→ **What the task requires**: Would you please transcribe the data in full and exactly, excluding images?

Data extracted from a collection:
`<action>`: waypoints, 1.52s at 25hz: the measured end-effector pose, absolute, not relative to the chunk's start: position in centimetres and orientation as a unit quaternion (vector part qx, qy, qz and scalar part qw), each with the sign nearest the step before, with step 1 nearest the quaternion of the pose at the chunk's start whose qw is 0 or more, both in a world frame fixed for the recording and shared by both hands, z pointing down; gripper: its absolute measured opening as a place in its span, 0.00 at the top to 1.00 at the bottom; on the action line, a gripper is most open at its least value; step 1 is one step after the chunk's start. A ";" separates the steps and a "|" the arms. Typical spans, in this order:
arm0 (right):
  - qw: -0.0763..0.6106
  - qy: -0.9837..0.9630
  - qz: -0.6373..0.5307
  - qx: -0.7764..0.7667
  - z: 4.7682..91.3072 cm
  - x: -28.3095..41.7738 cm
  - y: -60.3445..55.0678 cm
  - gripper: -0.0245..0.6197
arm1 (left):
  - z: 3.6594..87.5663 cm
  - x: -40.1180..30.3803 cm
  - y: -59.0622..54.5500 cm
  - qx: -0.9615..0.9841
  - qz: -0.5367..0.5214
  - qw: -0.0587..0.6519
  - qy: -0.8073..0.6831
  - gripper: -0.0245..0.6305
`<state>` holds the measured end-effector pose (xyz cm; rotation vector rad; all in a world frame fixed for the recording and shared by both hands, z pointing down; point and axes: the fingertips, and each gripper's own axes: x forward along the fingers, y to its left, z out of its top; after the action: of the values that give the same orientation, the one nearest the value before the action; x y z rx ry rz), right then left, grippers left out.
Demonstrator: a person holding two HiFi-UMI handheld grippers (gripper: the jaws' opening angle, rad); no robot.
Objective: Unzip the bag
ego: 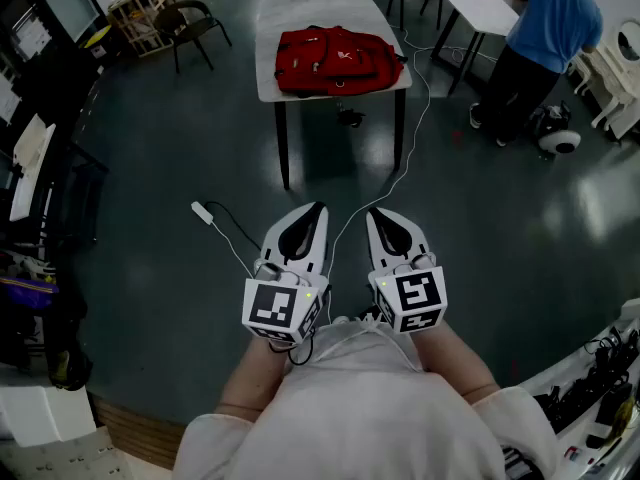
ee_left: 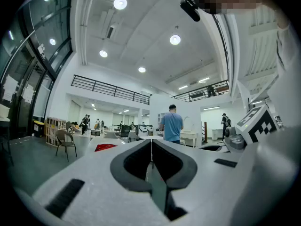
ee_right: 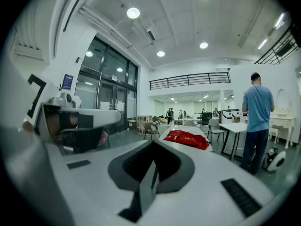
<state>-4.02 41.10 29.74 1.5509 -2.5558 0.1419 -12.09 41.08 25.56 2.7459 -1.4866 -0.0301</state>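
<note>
The left gripper (ego: 312, 216) and right gripper (ego: 380, 218) hold their jaws pressed together, empty, well apart from the red bag (ego: 338, 61) on the tabletop (ego: 300, 8); probably soft: brace fabric, pinch zipper pull

Upper centre: red bag (ego: 338, 60) on a pale grey worktop (ego: 300, 8). Lower centre: white left gripper (ego: 316, 209) and right gripper (ego: 373, 214), with black-lined jaws and black-and-white square markers. Dark teal floor (ego: 170, 158). Upper right: blue shirt (ego: 555, 13).
</note>
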 end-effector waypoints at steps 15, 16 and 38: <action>0.053 -0.845 0.086 0.526 31.3 -3.9 41.1 0.92 | 27.2 -12.1 41.1 0.883 0.009 0.019 -0.469 0.93; 0.052 -0.845 0.091 0.525 31.6 -4.1 41.1 0.92 | 27.3 -12.3 41.0 0.882 0.010 0.020 -0.470 0.93; 0.065 -0.874 0.095 0.472 33.8 -0.1 22.8 0.92 | 30.4 -9.8 24.2 0.844 0.026 0.037 -0.535 0.93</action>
<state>-0.09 22.79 33.83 1.4242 -2.6382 0.2858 -9.79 24.19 30.36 2.5905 -1.6424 0.0800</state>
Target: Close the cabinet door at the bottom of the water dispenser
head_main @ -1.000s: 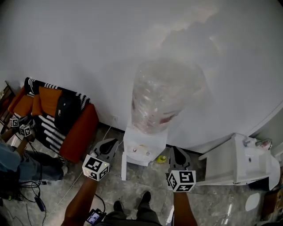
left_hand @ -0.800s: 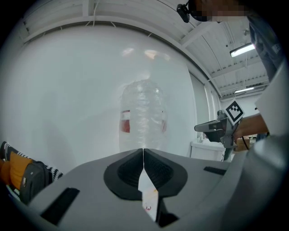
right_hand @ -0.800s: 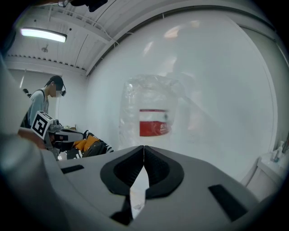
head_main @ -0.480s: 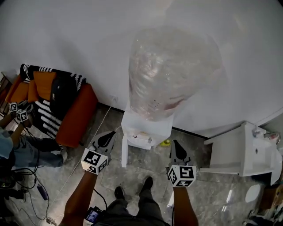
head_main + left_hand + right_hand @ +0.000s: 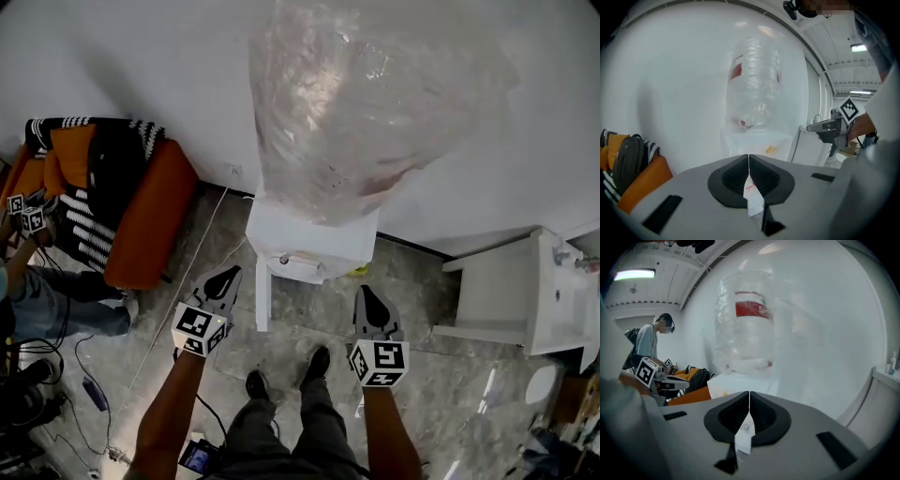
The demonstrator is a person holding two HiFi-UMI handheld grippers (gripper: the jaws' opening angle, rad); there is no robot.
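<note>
While the cabinet door (image 5: pixel 263 295) stood swung out from the foot of the water dispenser (image 5: pixel 314 246), showing edge-on as a narrow white panel pointing toward the person's shoes, nothing of the task looked done. The dispenser stood against the white wall, with a large bottle wrapped in clear plastic (image 5: pixel 366 103) on top.

The left gripper (image 5: pixel 230 275) hung just to the outer side of the open door, near it but apart from it. Its own view showed its two jaws pressed together with nothing between them. The right gripper (image 5: pixel 366 293) hung on the other side, in front of the dispenser's right half and well clear of the door, and its jaws were likewise pressed together on nothing.

By my reading, the whole push was left to do. One gripper had to meet the door's outer face and swing it round until it lay flush with the dispenser's front. The left one seemed the better placed for that.

An orange sofa (image 5: pixel 150 225) with a striped throw sat to the left, and a white sink unit (image 5: pixel 548 300) to the right.
</note>
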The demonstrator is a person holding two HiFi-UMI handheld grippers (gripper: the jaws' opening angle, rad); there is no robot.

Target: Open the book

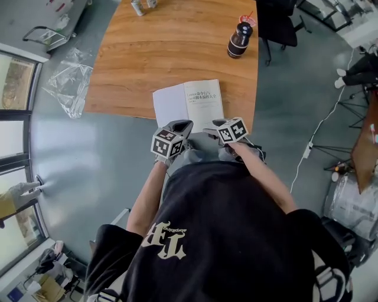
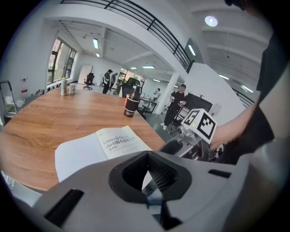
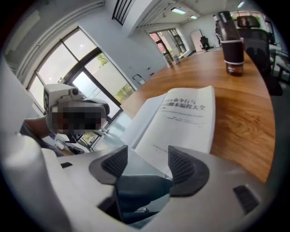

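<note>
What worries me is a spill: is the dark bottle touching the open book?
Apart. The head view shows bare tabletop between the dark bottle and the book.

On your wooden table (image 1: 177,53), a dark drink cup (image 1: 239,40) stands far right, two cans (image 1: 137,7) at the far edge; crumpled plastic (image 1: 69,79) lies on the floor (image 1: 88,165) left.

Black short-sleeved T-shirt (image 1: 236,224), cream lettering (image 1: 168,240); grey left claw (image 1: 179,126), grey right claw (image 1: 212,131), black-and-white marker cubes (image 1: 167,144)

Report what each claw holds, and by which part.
Nothing is held. The left claw is shut on nothing, the right claw open and empty; the book lies open on the table.
</note>
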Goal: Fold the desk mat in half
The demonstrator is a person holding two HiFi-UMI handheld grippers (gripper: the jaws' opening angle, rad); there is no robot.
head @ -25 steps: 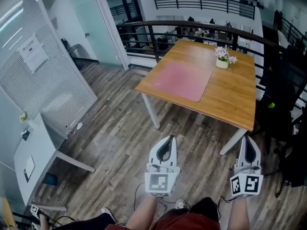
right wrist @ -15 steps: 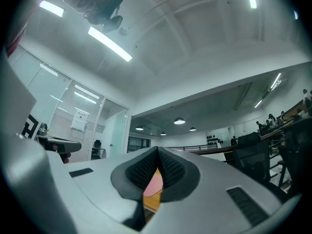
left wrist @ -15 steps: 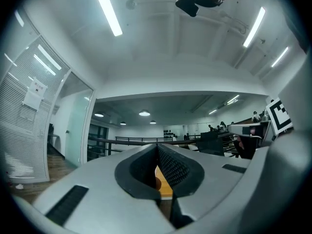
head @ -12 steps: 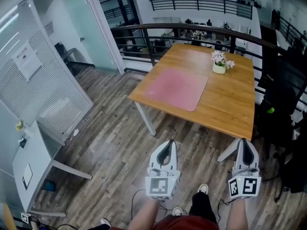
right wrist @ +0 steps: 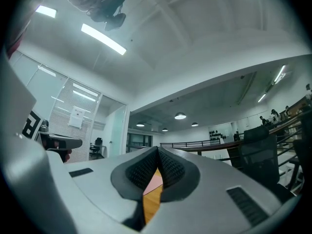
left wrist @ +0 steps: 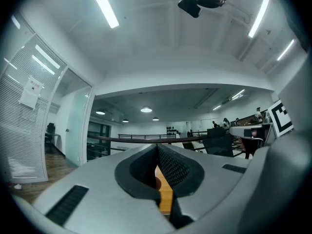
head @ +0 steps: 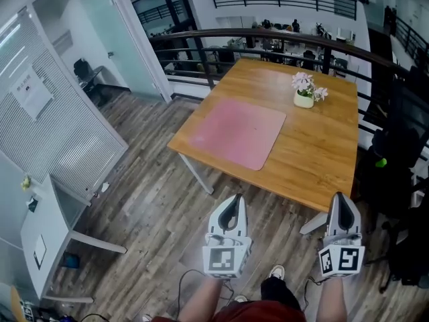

→ **Reply**:
`<action>`: waypoints, 1.52s at 25hz: the measured end-effector pose, absolute, not relative to the chunk's start: position in centimetres and orientation as a unit quaternion (vector part qx, qy, qz and scalar part qw), each with the sign nearest the step before, with step 1 nearest the quaternion of the pose at the chunk's start whose qw is 0 or more, both in a world frame fixed for the recording and shared by both hands, z pointing down; gripper: its absolute measured opening as a place in its span, 0.00 at the top to 1.00 at the bottom; on the action line, a gripper is most open at its least value; step 1 is one step after the chunk's start. A ";" separates the steps and a "|" the arms. Typical spans, in this order:
arm0 (right):
  - qw: -0.0763..0.6106
  - qy: -0.9837..0.9630
  - qz: -0.6373..0.5307
  - qx: -0.7764..0.7667
  - z: 4.7682..91.3072 cm
  - x: -28.3095..41.7738 cm
  - y: -60.3445..55.0678 cm
  - gripper: -0.0245..0.6197
arm1 (left):
  - z: 3.6594..87.5663 cm
  - x: -40.1180..30.3803 cm
  - y: -59.0622..54.5500 cm
  - qx: -0.9615..0.9841
  - qz: -0.5367..0.5214
  - qw: -0.0587..0.6519
  - qy: -0.8073..0.6831
  - gripper: -0.0245..0.6305
`<state>` holds the measured end-effector pose (xyz cm; rotation vector rad; all in a world frame fixed for the recording and shared by both hands, z pointing down; point and axes: the fingertips, and each gripper's own axes: x forward along the fingers, y to its left, z out of its top; after the action: of the values that give the same orientation, the one nearest the value before the action; x y z rx ry rz), right then left, grippers left out.
Demonstrator: a person holding two HiFi-UMI handheld grippers (gripper: the jaws' opening angle, rad); no robot.
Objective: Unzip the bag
ego: 
ee_left: 
ee_right: 
<state>-4.02 41.10 29.74 1.5509 -2.5558 0.1419 -12.09 41.08 25.56 2.7459 -1.4866 -0.0301</state>
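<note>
The left gripper (ego: 312, 216) and right gripper (ego: 380, 218) hold their jaws pressed together, empty, well apart from the red bag (ego: 338, 61) on the tabletop (ego: 300, 8); probably soft: brace fabric, pinch zipper pull

Upper centre: red bag (ego: 338, 60) on a pale grey worktop (ego: 300, 8). Lower centre: white left gripper (ego: 316, 209) and right gripper (ego: 373, 214), with black-lined jaws and black-and-white square markers. Dark teal floor (ego: 170, 158). Upper right: blue shirt (ego: 555, 13).
</note>
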 end-effector waypoints at steps 15, 16 and 38: <action>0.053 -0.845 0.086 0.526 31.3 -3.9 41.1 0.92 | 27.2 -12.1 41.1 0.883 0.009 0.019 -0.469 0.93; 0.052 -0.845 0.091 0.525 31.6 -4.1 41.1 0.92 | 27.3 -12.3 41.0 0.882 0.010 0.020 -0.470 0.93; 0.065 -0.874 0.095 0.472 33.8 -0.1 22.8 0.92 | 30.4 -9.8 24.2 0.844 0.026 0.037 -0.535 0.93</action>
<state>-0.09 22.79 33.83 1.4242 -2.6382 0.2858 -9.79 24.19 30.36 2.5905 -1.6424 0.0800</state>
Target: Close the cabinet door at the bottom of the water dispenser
head_main @ -1.000s: 
left_hand @ -0.800s: 
right_hand @ -0.800s: 
head_main @ -0.480s: 
head_main + left_hand + right_hand @ +0.000s: 
The demonstrator is a person holding two HiFi-UMI handheld grippers (gripper: the jaws' opening angle, rad); there is no robot.
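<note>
While the cabinet door (image 5: pixel 263 295) stood swung out from the foot of the water dispenser (image 5: pixel 314 246), showing edge-on as a narrow white panel pointing toward the person's shoes, nothing of the task looked done. The dispenser stood against the white wall, with a large bottle wrapped in clear plastic (image 5: pixel 366 103) on top.

The left gripper (image 5: pixel 230 275) hung just to the outer side of the open door, near it but apart from it. Its own view showed its two jaws pressed together with nothing between them. The right gripper (image 5: pixel 366 293) hung on the other side, in front of the dispenser's right half and well clear of the door, and its jaws were likewise pressed together on nothing.

By my reading, the whole push was left to do. One gripper had to meet the door's outer face and swing it round until it lay flush with the dispenser's front. The left one seemed the better placed for that.

An orange sofa (image 5: pixel 150 225) with a striped throw sat to the left, and a white sink unit (image 5: pixel 548 300) to the right.
</note>
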The demonstrator is a person holding two HiFi-UMI handheld grippers (gripper: the jaws' opening angle, rad); there is no robot.

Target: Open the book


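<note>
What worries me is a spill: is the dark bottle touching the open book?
Apart. The head view shows bare tabletop between the dark bottle and the book.

On your wooden table (image 1: 177,53), a dark drink cup (image 1: 239,40) stands far right, two cans (image 1: 137,7) at the far edge; crumpled plastic (image 1: 69,79) lies on the floor (image 1: 88,165) left.

Black short-sleeved T-shirt (image 1: 236,224), cream lettering (image 1: 168,240); grey left claw (image 1: 179,126), grey right claw (image 1: 212,131), black-and-white marker cubes (image 1: 167,144)

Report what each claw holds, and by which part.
Nothing is held. The left claw is shut on nothing, the right claw open and empty; the book lies open on the table.
</note>
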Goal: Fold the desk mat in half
The demonstrator is a person holding two HiFi-UMI handheld grippers (gripper: the jaws' opening angle, rad); there is no robot.
head @ -25 steps: 
right wrist @ -15 steps: 
left wrist @ -15 steps: 
head @ -12 steps: 
right wrist @ +0 steps: 
left wrist @ +0 steps: 
head @ +0 steps: 

The answer to this exercise has been fully stated.